Fatma Girik, Türkan Şoray, Hülya Koçyiğit ve Nevra Serezli, 'kadın dostluğunu ve dayanışmasını' anlatan Altın Kızlar dizisini kadınların çok seveceğinden emin! 80'li yıllarda fenomen olmuş bir diziyi Türkleştirdikleri için "İşimiz zor," diyorlar ama ekliyorlar: "Bu sette olmak çok keyifli". Dörtlü, Sabah gazetesinden Şirin Sever'e verdikleri röportajda, projeyi anlatıyorlar:"Dördü de orta yaşı geride bırakmış, dördü de dul. Fakat hepsi farklı karakterlerde, dört kadın arkadaş... Sürekli sevgili değiştiren, erkeklere düşkün Blanche... Taşralı, saf Rose... Mantığın ve aklın sesi Dorothy... Onun komik, dobra, çılgın annesi Sophia. 80'li yıllarda Amerika'da milyonları ekran başına toplayan, tam yedi sezon yayınlanan Altın Kızlar, Türk versiyonuyla artık atv'de yayınlanıyor. Tam 57 kez Emmy ödüllerine aday olan, 10 Emmy ve üç Altın Küre ödülü alan dizi, Armağan Çağlayan'ın yapımcılığında Türkçe'ye uyarlandı ve Türk Sineması'nın efsane isimlerini bir araya getirdi: Türkan Şoray, Hülya Koçyiğit, Fatma Girik ve tiyatrocu Nevra Serezli. Merak ettim; ekranın yeni fenomeni olmaya aday dizinin oyuncularını sette izledim; dört starın ilişkilerini, diyaloglarını, çalışma stillerini, 'ego'larını gözledim. Onların sahnelerini bitirmelerini beklerken de dayanamayıp, altı yıldır aklında olan projeyi hayata geçirmeyi başaran yapımcı Armağan Çağlayan'ı sıkıştırdım. İşte anlattıkları...
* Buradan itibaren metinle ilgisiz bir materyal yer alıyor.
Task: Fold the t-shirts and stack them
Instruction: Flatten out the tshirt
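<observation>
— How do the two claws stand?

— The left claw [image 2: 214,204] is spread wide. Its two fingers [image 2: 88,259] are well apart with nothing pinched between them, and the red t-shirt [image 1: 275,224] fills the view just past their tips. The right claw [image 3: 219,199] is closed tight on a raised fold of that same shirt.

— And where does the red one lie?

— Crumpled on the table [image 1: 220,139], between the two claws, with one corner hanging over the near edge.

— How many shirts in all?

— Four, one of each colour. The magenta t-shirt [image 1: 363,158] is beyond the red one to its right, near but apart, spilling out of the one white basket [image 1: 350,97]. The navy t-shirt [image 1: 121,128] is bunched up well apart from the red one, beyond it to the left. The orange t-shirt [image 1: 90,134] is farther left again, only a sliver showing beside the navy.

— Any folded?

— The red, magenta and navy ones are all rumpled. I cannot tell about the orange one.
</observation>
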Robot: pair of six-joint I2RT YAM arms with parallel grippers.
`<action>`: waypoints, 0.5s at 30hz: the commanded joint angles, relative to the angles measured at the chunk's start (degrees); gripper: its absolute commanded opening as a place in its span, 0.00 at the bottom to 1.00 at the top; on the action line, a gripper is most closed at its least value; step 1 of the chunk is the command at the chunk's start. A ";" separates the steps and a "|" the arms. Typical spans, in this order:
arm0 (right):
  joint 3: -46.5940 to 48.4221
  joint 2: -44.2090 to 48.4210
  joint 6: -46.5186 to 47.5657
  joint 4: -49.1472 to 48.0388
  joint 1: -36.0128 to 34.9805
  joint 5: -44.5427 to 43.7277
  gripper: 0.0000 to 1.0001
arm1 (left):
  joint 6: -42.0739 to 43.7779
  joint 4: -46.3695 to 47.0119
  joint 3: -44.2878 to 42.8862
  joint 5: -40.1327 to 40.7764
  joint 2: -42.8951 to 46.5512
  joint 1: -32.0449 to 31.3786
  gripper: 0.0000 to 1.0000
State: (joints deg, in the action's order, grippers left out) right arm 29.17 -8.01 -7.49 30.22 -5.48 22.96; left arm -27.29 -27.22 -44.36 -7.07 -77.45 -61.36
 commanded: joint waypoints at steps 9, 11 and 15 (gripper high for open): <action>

- Dört starla, dört egoyla çalışıyorsunuz; dürüst olun, gerçekten huzurlu çalışıyor musunuz? - Düşündüğümden daha kolay, onu söyleyebilirim! Bence bir yapımcıya en gerekli şey, kimin neyi sevip neyi sevmediğini bilmek. Bu bulmacayı çözdüğünüzde iş çok kolaylaşır.
- Çözmüş müydünüz siz? - İlk bir haftada çözdüm; kim neye sinirlenir, neye sinirlenmez, kim neyi ister, neyi istemez, kim neden nefret eder çözerseniz hiç sorun kalmıyor.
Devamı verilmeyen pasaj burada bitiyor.